WHAT THE TASK ASKS: In the listing below, find the line holding "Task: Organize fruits" and the line holding "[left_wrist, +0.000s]". Write out those two lines and all lines between, exactly, and nothing more.

# # # # # # #

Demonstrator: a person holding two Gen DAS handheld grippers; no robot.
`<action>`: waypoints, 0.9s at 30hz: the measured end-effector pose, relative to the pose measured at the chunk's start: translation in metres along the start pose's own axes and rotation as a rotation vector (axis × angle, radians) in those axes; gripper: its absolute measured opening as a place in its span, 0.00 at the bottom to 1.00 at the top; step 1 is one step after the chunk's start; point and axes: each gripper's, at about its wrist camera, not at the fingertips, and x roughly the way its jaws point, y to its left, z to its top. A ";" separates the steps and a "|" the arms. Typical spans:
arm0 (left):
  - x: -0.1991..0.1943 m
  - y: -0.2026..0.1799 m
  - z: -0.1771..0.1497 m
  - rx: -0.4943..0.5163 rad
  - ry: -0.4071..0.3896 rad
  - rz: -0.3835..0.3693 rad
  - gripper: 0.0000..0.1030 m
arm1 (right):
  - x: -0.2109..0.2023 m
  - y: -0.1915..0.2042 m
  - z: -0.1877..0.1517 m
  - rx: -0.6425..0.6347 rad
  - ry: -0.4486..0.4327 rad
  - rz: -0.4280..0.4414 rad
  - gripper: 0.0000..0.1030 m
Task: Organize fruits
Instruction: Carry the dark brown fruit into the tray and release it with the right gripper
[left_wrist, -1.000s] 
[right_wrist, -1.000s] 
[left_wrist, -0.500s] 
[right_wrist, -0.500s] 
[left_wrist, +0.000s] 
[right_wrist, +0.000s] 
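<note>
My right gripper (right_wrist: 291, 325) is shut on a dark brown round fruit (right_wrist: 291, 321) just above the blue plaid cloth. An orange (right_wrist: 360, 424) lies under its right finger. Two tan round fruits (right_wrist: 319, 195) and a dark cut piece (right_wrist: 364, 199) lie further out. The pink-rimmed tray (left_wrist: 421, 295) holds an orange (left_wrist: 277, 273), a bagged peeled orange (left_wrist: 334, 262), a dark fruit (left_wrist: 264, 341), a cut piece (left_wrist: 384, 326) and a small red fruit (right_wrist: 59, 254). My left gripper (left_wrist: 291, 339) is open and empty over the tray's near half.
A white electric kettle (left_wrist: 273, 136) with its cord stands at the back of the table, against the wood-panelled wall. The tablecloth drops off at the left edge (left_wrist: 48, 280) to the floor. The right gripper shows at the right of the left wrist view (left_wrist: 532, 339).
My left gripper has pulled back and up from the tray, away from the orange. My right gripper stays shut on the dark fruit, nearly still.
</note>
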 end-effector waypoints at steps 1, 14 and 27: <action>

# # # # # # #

THE ANSWER:
Task: Organize fruits
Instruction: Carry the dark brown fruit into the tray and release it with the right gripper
[left_wrist, -1.000s] 
[right_wrist, -1.000s] 
[left_wrist, -0.500s] 
[right_wrist, -0.500s] 
[left_wrist, +0.000s] 

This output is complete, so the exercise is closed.